ASSIGNED TASK: Return exactly the span of lines in the following data that opens with the line containing "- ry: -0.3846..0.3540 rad" and closes with the line containing "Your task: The". Include nothing else.

SUPPLIED MATERIAL:
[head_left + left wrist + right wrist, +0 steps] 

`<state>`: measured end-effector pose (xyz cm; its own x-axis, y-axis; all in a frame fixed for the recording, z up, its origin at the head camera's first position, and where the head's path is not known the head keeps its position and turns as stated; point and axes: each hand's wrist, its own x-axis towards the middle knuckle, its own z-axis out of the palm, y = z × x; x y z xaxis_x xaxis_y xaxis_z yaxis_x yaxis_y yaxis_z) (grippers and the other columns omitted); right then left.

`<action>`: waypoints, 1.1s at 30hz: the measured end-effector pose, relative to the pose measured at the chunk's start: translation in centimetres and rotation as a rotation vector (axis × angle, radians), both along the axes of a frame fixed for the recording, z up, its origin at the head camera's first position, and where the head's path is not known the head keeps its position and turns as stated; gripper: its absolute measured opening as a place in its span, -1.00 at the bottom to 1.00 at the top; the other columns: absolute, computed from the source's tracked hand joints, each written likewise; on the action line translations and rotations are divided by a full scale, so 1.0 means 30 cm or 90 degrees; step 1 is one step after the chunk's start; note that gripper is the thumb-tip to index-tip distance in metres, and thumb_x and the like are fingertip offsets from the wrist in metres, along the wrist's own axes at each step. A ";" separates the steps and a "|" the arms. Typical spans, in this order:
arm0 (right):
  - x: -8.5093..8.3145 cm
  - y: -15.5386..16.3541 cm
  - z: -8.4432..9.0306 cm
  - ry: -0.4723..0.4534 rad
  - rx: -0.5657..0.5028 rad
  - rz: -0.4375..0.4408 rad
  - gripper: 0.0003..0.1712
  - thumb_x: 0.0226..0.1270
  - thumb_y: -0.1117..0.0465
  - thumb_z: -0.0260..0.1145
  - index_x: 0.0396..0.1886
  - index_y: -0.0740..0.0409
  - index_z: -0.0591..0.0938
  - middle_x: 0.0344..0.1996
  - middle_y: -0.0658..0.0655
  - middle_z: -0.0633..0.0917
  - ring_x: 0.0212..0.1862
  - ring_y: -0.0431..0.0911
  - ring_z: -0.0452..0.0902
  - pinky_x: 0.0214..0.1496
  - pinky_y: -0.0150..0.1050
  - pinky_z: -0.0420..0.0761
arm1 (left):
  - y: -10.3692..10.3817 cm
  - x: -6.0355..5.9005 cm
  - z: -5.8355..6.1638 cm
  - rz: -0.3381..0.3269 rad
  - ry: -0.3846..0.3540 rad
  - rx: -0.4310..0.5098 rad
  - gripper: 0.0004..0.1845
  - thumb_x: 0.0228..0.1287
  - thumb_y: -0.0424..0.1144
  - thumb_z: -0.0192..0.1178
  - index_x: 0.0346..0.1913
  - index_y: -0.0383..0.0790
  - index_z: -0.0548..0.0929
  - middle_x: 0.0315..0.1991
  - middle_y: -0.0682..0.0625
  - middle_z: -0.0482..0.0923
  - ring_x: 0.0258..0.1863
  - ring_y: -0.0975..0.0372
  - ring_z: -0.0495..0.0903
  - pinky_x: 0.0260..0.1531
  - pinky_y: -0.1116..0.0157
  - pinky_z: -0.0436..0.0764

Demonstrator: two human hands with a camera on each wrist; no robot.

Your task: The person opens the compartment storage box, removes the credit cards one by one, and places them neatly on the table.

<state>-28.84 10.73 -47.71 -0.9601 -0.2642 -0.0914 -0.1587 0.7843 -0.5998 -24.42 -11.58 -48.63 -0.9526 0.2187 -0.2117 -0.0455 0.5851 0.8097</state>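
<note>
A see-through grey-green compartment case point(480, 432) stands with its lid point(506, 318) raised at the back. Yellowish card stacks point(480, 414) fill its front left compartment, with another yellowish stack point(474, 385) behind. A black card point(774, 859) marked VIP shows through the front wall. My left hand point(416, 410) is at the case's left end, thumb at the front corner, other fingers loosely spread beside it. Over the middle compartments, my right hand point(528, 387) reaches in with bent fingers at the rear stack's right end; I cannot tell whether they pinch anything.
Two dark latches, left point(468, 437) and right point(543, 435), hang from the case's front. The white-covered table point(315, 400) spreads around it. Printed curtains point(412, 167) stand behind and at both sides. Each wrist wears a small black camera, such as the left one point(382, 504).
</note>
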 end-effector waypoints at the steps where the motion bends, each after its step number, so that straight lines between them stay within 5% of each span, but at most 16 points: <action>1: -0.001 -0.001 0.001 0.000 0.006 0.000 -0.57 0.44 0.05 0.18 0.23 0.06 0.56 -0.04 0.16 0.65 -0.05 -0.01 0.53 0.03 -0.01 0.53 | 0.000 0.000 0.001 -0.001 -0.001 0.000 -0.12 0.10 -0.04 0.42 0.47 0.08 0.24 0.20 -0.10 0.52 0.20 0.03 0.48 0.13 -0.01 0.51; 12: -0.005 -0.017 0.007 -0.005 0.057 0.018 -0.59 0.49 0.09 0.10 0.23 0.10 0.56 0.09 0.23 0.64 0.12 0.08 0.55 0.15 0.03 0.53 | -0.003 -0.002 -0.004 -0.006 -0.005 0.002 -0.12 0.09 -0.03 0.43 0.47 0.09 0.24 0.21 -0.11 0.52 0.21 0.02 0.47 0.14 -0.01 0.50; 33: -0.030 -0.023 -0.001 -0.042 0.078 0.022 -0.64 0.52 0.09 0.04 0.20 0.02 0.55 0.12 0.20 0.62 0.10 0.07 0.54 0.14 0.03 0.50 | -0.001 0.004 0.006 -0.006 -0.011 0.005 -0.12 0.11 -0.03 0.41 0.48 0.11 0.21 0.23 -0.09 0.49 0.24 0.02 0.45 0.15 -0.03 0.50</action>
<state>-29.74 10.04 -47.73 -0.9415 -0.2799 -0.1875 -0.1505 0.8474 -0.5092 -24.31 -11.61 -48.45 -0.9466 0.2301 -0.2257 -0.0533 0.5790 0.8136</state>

SOLUTION TO THIS TASK:
  - ry: -0.3846..0.3540 rad
  - rx: -0.4310..0.5098 rad
  - gripper: 0.0004..0.1845
  - thumb_x: 0.0228..0.1287
  - thumb_y: -0.0424..0.1144
  - thumb_z: -0.0192..0.1178
  - index_x: 0.0346..0.1913
  - index_y: -0.0383..0.0790
  - index_z: -0.0548..0.0929
  - middle_x: 0.0315..0.1991
  - middle_y: -0.0682..0.0625
  - middle_z: -0.0482..0.0923
  - ring_x: 0.0258..0.1863
  - ring_y: -0.0975..0.0372
  - ring_z: -0.0495..0.0903
  - pinky_x: 0.0260..0.1531
  - pinky_y: -0.1116..0.0157
  - pinky_z: -0.0436..0.0764

Demonstrator: two human hands with a camera on each wrist; no robot.

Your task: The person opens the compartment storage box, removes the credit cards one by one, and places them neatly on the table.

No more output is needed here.